I was soon in Uganda, teaching HIV Sensitization, distributing condoms, networking with local officials, acquiring donations, helping to quench fires as they arose. Me learning from them, them learning from me. I wanted to contribute more. Luckily, I had just applied for a graduate program in International Education. I wrote my statement of purpose on a boy named Anaeli with whom I worked on the streets of Arusha. Such a smartass, such a clown. And he didn’t want money. He didn’t want a handout (though he enjoyed the food we brought too). He wanted to go to school. I had never seen this in the US…13 year old boys asking if someone could help them just so they could go to school. I understood…while most around me growing up always hated that they had to spend their time in such a structured institution, I reveled in the opportunity to challenge myself and acquire as much knowledge as I could fit into my brain. I would have asked for some help too. So I wanted to go back to school to learn how I could help kids stop having to plead for a chance to get an education. Guided by the admittedly trite mantra to “be the change you wish to see in the world,” I dreamed of helping to create a world where education was an equal opportunity for all children. I got in, and here I am.

But an educator? Hardly. I have decided to leave the act of educating to more qualified people. I take my interest in finding solutions to problems in educating kids like Anaeli, and soon plunged into a world of educating children in the worst situations on earth. The field of education in emergencies and the role of education as a means for mitigating conflict in the region of the world where I felt so at home is relentlessly fascinating to me, and it calls to me.
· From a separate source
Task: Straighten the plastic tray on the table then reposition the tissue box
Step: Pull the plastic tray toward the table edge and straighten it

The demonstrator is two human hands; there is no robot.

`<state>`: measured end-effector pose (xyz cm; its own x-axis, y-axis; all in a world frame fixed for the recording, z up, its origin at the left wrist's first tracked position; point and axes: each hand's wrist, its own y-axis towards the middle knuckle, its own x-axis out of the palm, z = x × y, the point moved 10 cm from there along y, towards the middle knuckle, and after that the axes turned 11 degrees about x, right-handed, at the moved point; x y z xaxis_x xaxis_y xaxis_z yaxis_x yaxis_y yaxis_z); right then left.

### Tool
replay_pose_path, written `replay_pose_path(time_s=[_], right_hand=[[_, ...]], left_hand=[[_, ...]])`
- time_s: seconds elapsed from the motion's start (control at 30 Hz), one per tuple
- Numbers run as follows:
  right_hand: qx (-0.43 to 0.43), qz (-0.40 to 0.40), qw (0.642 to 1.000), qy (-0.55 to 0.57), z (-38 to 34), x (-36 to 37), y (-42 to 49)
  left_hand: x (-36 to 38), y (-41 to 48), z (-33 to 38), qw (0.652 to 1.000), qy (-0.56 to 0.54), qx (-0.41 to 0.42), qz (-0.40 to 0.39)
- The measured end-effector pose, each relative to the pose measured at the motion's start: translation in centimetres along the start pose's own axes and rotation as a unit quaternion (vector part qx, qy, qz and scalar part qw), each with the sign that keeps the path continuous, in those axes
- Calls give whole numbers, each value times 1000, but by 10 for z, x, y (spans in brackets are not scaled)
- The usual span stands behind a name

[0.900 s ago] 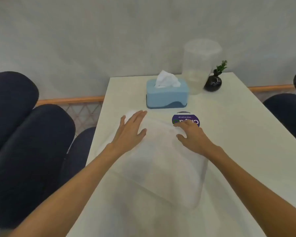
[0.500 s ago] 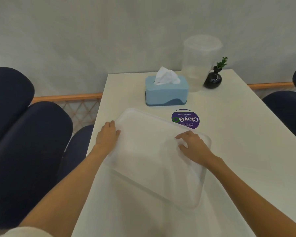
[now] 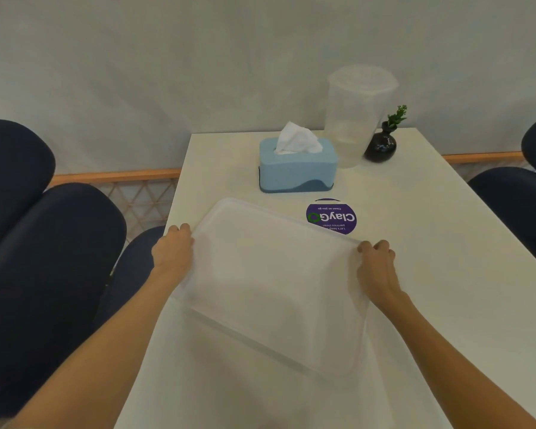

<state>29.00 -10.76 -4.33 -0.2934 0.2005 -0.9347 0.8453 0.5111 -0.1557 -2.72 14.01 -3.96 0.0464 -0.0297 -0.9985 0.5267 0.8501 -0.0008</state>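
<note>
A translucent white plastic tray (image 3: 273, 283) lies skewed on the white table (image 3: 430, 243), its far left corner turned toward the tissue box. My left hand (image 3: 173, 250) grips the tray's left edge. My right hand (image 3: 376, 267) grips its right corner. The light blue tissue box (image 3: 297, 167) stands beyond the tray near the table's far end, a white tissue sticking out of its top.
A round purple sticker (image 3: 331, 216) sits on the table, partly under the tray's far edge. A tall clear plastic container (image 3: 358, 114) and a small black vase with a green sprig (image 3: 381, 145) stand at the far right. Dark blue chairs (image 3: 50, 243) flank both sides.
Both hands slid off the tray's top outward to its edges and closed on them. The left went to the left edge, the right to the right corner.
</note>
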Motion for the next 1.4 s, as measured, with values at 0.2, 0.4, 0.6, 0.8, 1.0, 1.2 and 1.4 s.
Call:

From my coursework on education in conflict, to work with William Easterly’s Development Research Institute, UNICEF’s Child Protection Section, and the Inter-Agency Network for Education in Emergencies, my life has been consumed by it. And there is no end in sight.

Previous research interests have included education for demobilized child soldiers, particularly in northern Uganda, community-based schools in Central Africa, and teacher training for South Sudan as a tool of nation-building for our world’s newest nation. These days: resistance to refugee repatriation in sub-Saharan Africa, and the corresponding brain drain on home economies when educational opportunities for refugees surpass those in their countries of origin. Will be keeping an eye on humanitarian concerns in sub-Saharan Africa, particularly in East & Central Africa and the Horn, the growing LGBT rights movement in East Africa, child soldier recruitment, and education in emergencies topics as they arise.

I ache to return. In my final semester in the M.A. program, I will once again have to confront social definitions as I define who it is and what I am to become. I have learned a lot, but I do not have the answers. I have no delusions of traveling to the most remote regions of Central and East Africa and understanding the context at hand well enough to make the right choices. I am not an educator, I am a student. I recognize that my education will never stop. I wish to move through life collecting teachers wherever I can find them, and use what they teach me to help them lift themselves from turmoil. Wrought with wanderlust and committed to whatever change I can be a part of, I am eager to see where life takes me next.